(REQUIREMENT) Scan the data below and pick out the lines containing the word "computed".

(DATA EXTRACTS)
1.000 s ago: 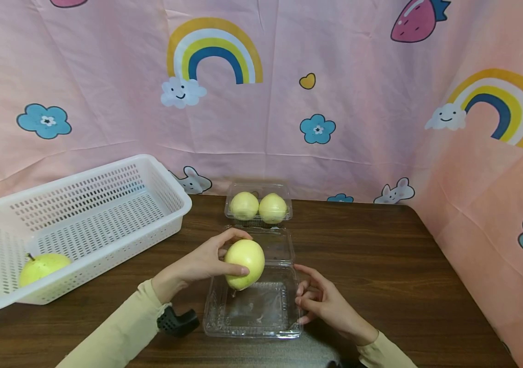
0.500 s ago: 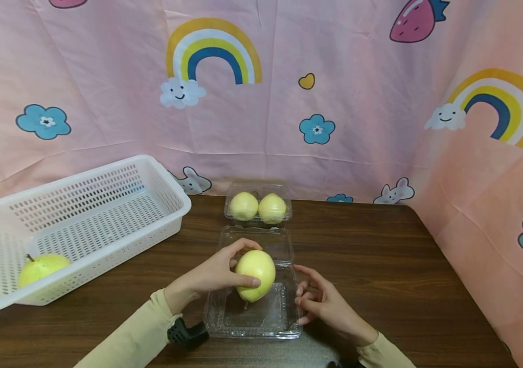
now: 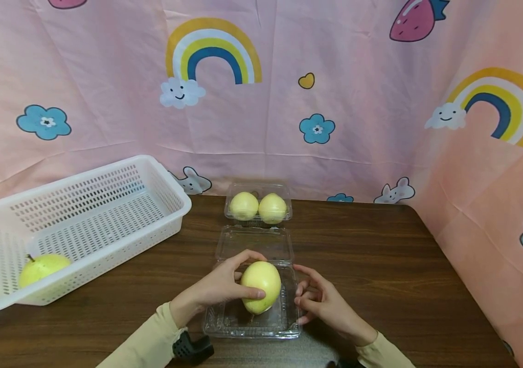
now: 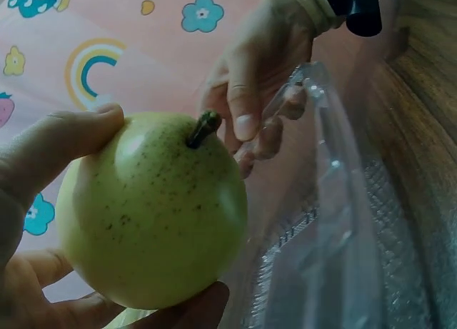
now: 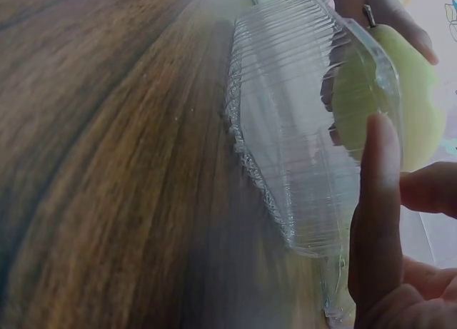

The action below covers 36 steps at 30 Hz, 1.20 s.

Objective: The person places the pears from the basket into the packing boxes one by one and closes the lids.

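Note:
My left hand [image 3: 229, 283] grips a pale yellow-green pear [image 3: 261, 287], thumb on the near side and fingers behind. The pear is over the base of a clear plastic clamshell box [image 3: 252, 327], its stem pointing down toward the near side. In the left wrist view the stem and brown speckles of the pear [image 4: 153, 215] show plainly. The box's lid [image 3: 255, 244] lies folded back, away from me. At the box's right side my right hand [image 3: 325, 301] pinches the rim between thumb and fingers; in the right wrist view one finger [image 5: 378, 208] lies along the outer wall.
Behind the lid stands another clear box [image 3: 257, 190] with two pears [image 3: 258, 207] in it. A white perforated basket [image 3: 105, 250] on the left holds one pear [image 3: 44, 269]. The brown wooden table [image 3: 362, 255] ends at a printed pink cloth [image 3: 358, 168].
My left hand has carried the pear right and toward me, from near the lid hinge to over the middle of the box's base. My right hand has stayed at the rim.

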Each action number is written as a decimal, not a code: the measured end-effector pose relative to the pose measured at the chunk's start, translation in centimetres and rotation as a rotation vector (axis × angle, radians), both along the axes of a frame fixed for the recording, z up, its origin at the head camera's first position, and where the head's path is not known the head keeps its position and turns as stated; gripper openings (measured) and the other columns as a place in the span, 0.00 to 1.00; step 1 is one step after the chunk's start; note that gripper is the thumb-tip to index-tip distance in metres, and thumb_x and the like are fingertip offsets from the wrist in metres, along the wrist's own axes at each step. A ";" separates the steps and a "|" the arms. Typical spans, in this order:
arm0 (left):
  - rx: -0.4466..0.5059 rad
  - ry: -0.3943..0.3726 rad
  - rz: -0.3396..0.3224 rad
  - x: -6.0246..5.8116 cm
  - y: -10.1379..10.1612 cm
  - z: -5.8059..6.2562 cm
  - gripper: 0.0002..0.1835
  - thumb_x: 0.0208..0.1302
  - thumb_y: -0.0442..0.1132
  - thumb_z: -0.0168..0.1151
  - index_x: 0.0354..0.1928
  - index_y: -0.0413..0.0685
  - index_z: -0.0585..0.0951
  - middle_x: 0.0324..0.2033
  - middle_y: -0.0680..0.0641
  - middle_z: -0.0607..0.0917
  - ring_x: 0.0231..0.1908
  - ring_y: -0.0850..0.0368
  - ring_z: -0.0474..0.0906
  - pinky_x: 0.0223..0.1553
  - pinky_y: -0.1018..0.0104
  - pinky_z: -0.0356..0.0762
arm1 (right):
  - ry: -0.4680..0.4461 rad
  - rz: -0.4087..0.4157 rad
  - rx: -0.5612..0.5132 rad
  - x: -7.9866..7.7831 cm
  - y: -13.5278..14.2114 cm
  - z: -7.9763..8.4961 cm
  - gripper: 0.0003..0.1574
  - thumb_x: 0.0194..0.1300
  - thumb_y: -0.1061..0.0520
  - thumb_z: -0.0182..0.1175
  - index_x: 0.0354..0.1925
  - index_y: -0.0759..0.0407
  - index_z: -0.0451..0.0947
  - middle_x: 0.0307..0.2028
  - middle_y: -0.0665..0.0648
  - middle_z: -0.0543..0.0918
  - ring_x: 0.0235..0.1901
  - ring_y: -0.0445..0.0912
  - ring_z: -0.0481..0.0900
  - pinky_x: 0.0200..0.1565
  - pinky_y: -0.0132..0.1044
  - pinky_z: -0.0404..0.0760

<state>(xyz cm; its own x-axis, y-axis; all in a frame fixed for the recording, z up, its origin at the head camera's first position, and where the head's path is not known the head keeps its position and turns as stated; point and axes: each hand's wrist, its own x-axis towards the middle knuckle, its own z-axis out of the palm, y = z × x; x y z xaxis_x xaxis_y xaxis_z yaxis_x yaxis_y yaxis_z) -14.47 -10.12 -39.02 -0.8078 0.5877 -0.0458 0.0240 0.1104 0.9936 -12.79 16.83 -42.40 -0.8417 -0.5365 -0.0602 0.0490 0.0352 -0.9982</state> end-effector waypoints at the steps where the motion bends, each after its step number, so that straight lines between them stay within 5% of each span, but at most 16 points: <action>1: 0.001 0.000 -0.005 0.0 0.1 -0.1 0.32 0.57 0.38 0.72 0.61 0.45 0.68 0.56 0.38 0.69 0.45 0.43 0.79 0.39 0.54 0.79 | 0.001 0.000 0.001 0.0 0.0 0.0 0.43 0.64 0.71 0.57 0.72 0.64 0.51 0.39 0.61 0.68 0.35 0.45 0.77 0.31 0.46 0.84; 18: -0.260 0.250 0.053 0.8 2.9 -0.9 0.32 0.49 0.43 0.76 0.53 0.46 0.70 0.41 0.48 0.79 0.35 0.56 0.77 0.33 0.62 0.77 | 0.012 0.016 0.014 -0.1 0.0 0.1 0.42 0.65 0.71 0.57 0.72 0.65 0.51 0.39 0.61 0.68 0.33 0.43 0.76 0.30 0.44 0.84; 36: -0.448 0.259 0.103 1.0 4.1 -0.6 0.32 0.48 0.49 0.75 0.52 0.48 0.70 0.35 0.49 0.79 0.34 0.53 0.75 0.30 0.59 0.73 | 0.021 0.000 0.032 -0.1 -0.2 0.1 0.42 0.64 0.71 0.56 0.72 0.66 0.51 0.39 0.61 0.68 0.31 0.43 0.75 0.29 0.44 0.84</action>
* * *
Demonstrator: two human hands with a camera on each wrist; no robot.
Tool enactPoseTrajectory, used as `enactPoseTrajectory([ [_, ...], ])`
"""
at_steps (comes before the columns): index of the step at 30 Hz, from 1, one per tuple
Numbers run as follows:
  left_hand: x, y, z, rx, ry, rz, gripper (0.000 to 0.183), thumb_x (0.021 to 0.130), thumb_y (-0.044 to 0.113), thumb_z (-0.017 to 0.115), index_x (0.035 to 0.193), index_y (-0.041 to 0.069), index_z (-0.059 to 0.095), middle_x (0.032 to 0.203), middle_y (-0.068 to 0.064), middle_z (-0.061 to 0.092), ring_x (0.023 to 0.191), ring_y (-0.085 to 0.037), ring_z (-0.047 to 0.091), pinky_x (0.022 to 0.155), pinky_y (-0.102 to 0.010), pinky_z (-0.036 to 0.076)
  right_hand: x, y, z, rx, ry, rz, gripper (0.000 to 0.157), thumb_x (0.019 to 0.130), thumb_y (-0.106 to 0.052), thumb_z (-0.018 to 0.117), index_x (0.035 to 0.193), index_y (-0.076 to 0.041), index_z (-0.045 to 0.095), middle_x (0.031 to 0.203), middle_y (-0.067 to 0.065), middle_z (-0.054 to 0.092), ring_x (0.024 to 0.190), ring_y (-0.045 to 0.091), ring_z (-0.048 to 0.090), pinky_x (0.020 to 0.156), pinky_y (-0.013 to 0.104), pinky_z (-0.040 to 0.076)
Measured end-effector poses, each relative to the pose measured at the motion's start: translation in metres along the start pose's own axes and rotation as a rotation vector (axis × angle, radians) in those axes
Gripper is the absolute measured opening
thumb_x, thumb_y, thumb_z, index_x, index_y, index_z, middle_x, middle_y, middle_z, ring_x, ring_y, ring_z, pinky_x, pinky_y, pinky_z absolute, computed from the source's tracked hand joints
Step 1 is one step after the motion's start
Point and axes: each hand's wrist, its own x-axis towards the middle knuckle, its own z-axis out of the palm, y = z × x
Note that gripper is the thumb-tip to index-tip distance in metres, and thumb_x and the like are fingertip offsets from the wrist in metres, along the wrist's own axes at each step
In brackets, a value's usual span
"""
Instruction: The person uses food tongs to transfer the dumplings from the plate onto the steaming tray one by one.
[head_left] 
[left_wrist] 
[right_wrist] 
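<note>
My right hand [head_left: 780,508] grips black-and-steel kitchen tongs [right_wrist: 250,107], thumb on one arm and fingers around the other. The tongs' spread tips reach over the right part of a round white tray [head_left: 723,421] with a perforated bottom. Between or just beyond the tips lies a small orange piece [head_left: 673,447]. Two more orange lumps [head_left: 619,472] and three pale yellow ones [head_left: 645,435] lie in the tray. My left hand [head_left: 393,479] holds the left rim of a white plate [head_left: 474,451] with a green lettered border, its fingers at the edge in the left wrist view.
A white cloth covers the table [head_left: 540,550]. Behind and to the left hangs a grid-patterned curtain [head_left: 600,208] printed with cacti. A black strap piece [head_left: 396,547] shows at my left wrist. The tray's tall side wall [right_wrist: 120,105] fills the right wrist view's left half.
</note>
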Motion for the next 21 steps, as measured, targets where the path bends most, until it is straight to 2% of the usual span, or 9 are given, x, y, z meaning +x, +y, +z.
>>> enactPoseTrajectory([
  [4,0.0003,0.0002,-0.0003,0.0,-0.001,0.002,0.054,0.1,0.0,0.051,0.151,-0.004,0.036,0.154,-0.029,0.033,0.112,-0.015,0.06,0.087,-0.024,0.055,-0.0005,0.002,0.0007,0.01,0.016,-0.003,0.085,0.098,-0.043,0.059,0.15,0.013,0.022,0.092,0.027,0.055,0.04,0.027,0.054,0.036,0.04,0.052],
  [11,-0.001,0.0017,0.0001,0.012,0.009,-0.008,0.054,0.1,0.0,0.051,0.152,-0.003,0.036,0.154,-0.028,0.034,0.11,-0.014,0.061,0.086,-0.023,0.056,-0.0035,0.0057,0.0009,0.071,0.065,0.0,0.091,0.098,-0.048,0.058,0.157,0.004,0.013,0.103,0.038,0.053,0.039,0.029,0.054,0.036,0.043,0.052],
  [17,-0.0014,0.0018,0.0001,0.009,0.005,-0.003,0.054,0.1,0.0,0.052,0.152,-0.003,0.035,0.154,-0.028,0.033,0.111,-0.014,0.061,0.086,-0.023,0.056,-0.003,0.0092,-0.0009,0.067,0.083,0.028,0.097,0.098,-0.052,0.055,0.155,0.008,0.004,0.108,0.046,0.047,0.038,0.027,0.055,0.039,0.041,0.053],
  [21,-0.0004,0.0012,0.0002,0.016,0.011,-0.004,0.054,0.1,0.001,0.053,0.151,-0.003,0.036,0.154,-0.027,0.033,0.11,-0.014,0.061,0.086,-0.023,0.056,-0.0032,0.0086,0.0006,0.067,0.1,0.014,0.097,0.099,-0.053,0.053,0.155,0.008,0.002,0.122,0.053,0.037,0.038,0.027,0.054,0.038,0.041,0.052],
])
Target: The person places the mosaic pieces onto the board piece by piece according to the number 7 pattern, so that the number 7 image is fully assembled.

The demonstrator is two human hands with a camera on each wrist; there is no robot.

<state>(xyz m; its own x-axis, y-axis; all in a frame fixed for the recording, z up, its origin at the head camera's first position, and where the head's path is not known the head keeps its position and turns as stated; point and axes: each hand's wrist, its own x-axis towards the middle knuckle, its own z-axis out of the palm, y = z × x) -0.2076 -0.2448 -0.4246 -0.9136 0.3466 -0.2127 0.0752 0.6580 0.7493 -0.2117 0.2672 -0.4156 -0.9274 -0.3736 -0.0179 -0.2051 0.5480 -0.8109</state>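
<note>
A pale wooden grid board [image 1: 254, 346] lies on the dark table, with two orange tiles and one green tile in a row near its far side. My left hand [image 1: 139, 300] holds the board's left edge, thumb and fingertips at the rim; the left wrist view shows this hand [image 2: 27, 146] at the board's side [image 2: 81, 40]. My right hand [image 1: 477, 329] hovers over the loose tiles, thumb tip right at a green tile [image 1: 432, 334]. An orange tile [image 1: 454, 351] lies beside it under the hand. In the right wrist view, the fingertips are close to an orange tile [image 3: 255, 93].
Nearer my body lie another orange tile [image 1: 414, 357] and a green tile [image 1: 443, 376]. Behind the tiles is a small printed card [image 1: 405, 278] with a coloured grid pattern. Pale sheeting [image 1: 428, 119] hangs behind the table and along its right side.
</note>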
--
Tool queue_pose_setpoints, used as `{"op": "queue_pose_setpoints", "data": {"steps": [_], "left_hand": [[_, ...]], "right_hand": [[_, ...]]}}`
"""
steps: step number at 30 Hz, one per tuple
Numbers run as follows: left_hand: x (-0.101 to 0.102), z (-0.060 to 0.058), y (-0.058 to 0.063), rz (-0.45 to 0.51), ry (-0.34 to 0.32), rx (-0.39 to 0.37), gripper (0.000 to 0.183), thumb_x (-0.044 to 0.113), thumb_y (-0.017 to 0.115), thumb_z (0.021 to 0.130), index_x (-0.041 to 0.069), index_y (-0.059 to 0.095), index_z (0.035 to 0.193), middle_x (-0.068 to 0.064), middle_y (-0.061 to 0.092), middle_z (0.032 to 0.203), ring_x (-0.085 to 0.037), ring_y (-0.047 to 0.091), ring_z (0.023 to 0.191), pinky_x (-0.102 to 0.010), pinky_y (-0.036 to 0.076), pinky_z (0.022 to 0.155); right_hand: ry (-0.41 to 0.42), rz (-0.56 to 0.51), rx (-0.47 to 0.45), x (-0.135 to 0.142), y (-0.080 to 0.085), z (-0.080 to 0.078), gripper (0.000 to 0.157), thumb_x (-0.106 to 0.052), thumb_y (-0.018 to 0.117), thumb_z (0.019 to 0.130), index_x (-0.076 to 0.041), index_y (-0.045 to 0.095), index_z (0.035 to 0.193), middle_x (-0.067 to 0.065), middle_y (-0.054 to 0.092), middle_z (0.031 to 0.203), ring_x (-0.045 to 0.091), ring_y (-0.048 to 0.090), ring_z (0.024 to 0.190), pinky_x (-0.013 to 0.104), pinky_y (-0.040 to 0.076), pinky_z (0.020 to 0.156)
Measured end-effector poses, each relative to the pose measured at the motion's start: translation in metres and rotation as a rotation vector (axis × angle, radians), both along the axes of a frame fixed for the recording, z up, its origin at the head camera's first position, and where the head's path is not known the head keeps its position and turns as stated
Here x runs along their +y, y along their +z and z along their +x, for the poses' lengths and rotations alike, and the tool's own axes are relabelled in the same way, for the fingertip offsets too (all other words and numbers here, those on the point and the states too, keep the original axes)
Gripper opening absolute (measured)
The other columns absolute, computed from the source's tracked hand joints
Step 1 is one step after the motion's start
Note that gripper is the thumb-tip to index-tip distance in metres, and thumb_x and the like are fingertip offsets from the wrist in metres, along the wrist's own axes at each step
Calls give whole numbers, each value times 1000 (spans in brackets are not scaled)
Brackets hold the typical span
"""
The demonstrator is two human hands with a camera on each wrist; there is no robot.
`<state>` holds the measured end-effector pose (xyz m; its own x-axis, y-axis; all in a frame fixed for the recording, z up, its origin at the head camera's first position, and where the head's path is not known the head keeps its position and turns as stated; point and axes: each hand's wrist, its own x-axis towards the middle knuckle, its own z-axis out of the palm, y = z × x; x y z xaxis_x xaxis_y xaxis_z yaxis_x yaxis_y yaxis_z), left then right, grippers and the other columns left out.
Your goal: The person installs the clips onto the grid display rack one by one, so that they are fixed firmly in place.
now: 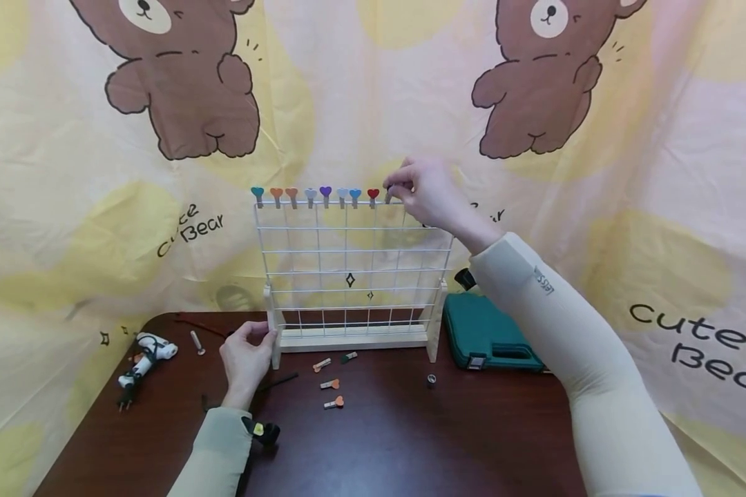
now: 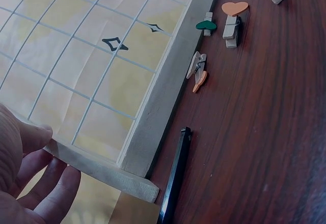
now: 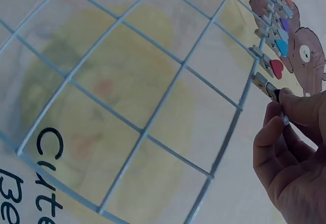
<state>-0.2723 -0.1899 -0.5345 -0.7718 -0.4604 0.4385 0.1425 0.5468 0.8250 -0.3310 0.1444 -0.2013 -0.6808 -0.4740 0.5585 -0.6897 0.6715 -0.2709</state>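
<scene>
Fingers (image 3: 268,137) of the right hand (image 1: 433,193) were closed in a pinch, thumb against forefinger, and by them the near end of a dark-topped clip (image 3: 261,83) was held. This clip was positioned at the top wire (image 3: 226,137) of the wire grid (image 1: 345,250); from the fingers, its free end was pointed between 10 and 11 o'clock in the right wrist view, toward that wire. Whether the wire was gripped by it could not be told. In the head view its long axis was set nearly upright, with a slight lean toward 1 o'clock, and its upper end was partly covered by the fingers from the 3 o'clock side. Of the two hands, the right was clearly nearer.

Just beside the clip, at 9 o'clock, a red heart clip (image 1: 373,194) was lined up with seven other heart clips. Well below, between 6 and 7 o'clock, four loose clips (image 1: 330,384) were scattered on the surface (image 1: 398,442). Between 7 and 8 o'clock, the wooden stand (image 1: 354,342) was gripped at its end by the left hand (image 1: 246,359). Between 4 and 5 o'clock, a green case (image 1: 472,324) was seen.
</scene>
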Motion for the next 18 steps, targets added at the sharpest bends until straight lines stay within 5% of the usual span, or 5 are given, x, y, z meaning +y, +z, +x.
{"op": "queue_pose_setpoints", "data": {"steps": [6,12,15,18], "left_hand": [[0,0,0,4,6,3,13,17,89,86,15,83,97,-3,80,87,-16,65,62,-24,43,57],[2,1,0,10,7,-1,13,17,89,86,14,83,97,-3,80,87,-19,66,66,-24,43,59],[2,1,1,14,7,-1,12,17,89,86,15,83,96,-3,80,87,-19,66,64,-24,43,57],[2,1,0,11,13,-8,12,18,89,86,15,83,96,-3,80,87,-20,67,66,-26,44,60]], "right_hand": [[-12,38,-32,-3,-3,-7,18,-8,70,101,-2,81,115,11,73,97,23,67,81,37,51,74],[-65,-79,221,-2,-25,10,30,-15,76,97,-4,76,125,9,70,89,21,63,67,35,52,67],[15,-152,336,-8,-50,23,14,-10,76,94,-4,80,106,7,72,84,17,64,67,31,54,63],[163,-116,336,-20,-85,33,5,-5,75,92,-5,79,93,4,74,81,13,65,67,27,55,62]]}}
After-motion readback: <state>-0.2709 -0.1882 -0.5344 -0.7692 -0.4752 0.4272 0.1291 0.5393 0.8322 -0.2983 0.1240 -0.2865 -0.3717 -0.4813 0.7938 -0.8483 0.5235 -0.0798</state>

(RESULT)
thumb_x, thumb_y, thumb_z, index_x, index_y, index_z, middle_x, middle_y, middle_z, ring_x, ring_y, ring_z, pinky_x, pinky_y, pinky_z absolute, computed from the source's tracked hand joints
The other columns absolute, computed from the source's tracked hand joints

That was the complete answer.